As a Psychologist who quite literally makes a living from helping children challenge negative thoughts and develop a growth mindset, I found/find it difficult when my son tends to see the world in more a pessimistic light. We could have had a fantastic day, but he will find the one thing that went wrong and get stuck on that. My other children aren't like that at all, they are able to find the positives in most situations. It has taken me some time to come to terms with this being his temperament and that it isn't all bad.
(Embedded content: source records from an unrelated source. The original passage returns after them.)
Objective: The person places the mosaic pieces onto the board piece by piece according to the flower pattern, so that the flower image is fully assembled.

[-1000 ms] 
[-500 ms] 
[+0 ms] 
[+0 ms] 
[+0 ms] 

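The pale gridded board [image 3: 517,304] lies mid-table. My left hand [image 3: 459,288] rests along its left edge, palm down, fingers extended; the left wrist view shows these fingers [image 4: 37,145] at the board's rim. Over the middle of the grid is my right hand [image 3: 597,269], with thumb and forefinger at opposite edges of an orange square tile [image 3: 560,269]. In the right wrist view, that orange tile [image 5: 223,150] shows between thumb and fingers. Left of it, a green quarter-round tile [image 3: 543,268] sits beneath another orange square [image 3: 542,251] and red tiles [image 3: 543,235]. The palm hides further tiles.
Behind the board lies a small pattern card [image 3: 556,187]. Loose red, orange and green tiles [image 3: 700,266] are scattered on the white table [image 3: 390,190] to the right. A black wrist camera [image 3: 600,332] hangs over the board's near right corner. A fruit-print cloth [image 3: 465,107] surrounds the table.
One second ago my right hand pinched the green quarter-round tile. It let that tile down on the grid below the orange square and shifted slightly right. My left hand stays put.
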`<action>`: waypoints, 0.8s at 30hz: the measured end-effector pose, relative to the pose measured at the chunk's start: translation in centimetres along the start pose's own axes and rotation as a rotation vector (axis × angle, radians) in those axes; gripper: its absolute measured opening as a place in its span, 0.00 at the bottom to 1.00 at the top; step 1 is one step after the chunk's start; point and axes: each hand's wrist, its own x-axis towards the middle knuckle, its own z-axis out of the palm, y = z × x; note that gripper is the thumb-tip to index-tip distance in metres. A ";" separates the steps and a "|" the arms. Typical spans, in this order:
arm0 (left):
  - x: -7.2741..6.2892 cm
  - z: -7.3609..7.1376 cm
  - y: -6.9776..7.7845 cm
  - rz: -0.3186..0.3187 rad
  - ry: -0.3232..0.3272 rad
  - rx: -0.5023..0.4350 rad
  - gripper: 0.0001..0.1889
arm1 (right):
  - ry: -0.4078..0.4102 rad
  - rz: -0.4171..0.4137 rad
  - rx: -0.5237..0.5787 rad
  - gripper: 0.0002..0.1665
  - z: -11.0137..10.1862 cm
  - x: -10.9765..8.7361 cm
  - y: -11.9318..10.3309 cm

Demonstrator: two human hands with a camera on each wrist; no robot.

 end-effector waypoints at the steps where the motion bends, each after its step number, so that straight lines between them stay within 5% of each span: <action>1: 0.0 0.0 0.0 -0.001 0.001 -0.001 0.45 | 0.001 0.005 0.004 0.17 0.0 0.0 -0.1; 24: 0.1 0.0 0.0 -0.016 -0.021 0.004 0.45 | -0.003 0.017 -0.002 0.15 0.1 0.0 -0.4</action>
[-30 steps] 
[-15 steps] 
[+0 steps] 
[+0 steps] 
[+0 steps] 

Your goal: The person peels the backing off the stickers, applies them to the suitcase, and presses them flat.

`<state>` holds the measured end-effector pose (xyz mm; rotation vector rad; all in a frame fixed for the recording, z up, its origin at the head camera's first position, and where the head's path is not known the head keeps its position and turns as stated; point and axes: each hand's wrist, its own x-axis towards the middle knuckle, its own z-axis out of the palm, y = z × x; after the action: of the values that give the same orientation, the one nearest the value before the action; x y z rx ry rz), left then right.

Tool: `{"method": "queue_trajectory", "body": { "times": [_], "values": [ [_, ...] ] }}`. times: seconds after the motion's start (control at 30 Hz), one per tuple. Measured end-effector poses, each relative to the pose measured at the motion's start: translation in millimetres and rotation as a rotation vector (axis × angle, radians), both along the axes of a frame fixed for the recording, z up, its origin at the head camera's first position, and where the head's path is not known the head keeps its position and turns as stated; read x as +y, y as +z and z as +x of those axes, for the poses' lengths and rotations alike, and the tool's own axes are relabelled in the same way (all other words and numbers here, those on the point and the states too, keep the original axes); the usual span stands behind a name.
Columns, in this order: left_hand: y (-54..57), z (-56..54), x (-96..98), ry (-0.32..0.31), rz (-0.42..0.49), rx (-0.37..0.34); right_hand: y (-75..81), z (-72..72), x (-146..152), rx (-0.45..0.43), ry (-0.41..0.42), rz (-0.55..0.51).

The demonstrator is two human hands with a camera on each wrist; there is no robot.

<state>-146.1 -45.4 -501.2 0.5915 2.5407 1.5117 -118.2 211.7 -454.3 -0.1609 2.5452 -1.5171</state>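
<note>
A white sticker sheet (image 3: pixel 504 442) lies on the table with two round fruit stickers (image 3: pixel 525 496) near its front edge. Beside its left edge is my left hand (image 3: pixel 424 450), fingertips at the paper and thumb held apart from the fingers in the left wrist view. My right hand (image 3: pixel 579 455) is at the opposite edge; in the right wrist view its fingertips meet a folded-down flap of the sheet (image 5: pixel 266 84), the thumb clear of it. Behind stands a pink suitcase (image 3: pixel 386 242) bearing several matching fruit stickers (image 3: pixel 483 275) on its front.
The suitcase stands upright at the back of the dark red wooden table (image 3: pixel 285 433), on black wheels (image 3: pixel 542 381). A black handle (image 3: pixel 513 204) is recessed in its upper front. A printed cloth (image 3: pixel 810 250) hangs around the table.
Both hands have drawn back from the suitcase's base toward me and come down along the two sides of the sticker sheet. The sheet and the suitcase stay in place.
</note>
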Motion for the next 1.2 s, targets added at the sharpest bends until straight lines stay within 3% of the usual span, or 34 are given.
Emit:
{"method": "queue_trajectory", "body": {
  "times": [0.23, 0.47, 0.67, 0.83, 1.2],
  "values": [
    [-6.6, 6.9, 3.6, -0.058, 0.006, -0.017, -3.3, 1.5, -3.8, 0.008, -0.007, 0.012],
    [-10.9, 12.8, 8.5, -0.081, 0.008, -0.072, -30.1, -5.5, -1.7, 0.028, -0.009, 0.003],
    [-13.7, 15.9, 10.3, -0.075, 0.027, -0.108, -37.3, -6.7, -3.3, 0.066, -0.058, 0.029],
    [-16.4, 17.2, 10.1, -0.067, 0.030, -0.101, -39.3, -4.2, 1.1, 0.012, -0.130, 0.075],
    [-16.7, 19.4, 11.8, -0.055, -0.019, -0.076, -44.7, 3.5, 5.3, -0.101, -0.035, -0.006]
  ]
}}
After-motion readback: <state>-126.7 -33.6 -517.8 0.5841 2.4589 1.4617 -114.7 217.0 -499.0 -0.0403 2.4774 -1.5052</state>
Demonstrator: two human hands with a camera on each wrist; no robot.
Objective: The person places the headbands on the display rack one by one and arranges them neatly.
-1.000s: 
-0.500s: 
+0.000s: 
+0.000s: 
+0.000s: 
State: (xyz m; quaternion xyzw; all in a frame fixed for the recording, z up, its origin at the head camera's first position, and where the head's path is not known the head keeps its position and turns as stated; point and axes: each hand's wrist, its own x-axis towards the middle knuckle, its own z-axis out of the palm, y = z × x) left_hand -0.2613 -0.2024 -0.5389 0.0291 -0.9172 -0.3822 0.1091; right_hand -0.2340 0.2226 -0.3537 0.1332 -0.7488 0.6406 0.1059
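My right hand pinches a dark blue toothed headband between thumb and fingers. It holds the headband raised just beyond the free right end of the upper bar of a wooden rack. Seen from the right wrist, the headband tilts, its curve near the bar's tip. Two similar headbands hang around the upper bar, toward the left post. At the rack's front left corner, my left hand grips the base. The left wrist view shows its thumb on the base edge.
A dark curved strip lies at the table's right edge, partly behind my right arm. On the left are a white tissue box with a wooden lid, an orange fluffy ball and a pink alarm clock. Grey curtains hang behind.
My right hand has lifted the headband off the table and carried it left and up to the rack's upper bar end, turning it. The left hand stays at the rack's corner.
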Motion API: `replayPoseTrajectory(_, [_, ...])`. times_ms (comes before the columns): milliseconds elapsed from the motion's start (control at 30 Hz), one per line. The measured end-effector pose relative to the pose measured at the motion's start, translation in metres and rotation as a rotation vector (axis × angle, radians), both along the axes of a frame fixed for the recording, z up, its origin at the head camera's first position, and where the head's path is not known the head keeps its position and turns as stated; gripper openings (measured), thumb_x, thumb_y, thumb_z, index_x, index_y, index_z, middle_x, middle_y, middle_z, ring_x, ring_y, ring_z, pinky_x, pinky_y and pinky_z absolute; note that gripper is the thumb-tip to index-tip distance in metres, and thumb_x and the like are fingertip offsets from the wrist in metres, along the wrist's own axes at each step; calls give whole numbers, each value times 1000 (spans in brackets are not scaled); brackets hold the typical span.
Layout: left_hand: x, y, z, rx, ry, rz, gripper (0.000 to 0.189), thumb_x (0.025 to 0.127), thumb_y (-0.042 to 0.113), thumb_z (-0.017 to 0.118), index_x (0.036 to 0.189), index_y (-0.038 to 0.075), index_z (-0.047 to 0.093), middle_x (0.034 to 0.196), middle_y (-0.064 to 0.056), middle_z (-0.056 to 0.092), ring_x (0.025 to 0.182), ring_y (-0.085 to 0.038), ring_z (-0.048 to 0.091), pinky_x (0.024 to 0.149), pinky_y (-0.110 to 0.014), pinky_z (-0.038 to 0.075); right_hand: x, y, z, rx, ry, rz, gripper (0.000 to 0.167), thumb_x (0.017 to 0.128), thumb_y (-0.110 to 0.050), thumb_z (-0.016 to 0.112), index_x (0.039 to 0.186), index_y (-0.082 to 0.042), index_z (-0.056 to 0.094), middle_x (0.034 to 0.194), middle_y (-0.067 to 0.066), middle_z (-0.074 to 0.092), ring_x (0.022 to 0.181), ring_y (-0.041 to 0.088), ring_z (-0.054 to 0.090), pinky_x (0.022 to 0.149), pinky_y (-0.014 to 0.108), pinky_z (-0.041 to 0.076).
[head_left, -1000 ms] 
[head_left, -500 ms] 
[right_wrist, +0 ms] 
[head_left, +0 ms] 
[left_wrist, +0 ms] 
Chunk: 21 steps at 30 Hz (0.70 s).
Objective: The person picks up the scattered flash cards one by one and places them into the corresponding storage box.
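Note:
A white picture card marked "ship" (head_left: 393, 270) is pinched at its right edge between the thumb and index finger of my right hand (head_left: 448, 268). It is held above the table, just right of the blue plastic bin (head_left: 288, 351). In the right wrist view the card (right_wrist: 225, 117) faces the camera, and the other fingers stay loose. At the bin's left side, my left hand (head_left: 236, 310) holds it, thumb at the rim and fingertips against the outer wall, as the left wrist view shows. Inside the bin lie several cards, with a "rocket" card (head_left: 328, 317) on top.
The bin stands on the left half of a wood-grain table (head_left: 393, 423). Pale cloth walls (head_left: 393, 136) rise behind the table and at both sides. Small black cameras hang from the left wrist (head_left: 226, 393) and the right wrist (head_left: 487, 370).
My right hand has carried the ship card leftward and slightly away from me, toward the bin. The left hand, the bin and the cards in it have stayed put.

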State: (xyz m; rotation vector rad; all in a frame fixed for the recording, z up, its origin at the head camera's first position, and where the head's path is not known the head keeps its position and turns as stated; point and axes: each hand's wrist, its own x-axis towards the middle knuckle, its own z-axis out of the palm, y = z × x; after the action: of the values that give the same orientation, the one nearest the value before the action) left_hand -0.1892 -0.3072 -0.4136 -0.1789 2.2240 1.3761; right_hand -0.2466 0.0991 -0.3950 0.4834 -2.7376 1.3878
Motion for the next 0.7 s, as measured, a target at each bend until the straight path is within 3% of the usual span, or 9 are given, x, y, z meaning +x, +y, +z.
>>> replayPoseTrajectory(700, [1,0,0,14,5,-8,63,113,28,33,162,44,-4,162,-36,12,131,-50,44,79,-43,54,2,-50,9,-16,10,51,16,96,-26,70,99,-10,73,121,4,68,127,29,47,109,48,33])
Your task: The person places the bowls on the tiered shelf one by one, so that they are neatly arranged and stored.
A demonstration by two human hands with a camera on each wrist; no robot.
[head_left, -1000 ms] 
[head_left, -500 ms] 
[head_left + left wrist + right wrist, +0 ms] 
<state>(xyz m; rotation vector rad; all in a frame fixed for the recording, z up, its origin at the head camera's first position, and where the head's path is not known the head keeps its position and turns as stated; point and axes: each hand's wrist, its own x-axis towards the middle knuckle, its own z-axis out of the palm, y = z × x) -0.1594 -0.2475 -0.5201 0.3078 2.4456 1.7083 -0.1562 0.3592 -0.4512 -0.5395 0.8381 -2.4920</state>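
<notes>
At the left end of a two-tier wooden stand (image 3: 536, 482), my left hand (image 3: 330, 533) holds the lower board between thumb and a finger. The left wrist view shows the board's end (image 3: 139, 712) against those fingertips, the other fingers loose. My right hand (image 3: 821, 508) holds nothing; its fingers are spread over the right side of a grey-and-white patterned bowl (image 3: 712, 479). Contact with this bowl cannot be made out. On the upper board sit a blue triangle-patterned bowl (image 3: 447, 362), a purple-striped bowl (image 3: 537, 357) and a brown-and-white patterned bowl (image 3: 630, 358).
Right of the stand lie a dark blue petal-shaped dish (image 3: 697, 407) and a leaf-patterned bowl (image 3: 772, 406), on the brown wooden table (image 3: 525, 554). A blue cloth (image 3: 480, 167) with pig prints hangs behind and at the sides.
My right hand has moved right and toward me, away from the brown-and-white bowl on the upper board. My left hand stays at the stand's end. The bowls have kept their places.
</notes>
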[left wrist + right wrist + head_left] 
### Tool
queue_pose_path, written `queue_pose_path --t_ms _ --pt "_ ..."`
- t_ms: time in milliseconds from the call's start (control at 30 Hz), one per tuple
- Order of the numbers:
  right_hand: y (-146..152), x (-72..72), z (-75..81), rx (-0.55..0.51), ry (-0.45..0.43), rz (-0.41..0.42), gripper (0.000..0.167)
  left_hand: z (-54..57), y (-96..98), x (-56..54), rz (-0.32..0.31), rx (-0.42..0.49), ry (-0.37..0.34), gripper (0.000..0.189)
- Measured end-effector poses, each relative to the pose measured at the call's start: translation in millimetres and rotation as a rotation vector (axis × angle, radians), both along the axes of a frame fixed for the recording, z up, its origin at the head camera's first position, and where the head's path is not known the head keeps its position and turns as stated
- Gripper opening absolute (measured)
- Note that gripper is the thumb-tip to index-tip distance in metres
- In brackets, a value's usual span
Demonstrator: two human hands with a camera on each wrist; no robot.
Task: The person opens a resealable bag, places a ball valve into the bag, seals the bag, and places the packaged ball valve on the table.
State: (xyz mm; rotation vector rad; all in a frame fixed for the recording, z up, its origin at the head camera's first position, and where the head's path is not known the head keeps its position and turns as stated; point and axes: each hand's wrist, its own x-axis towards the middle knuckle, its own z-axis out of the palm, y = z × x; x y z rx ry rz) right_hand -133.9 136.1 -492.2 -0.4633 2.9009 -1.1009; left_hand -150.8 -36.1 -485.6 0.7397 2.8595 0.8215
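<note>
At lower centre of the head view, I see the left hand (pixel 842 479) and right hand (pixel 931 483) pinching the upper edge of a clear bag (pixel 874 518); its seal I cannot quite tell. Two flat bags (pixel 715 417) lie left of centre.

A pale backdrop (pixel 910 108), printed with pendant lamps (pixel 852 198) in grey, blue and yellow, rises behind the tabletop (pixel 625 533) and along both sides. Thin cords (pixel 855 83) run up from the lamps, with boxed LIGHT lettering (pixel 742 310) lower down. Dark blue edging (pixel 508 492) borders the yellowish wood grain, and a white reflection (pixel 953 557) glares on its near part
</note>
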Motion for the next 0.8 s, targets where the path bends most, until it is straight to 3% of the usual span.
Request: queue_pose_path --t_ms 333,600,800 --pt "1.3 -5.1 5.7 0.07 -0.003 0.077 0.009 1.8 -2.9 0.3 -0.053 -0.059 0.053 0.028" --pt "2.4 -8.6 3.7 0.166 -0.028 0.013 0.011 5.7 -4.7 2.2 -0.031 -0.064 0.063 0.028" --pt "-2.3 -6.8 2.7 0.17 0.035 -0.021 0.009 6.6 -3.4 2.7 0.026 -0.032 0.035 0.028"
There are positives and negatives for all temperaments. I'm not going to get into all the different personality types because there are so many varying opinions on this. But one thing we all agree on is that everyone has their own unique strengths and difficulties. Children like my son who can be a "glass half empty" kind of thinker, can also be very cautious and analytical. He likes things to be "just right", have all the details worked out and he can be quite serious. Other kids who might be really outgoing and bubbly might not consider the consequences of situations and act more impulsively. Whatever their temperament our kids need to know that they are fine the way they are. But that doesn't mean that we can't work on the weaknesses.


Even though some children tend to be pessimistic in personality, it doesn't mean that we don't address this. We know that a negative thinking style is linked to depression in adults, so while we don't want to change our kid's personality, we do want to support them to think in a more balanced way. Kids like my son are never going to be the ones that see the light in every situation and seem to be bouncing from one happy feeling to another. But he can learn to not get stuck in the negative.



When Psychologists look at our way of thinking, we look at "attribution style". It can be helpful to explain this using a specific example. Let's say your child performs badly in a spelling test at school. The pessimistic attribution style will think that the challenge is Internal, Pervasive and Permanent. So, for this situation they would think, "I am hopeless at spelling"(Internal), "I can't do any school work" (pervasive) and "I'm stupid" (permanent). Optimistic attribution style on the other hand tends to be External, Specific and Temporary. In this example they may think "that was a really hard spelling test" (external), "I'm disappointed I got those words wrong" (specific) and "if I practice I will do better next time" (temporary). If we look at our kid's thinking in this way, we can see that we don't have to change their cautious and analytical personality style, but we can help to change their thinking to be more resilient.


The optimistic attribution style is not all sunshine and rainbows. It is looking at difficult situations in a realistic way. It acknowledges that there are difficult situations and we can feel bad. However, it doesn't allow us to get stuck in our thoughts and head into a downward spiral. When we are supporting our kids we need to help their thoughts be External, Specific and Temporary. Some examples of how we can do that:


You made a mistake this time, you will learn from it. (External)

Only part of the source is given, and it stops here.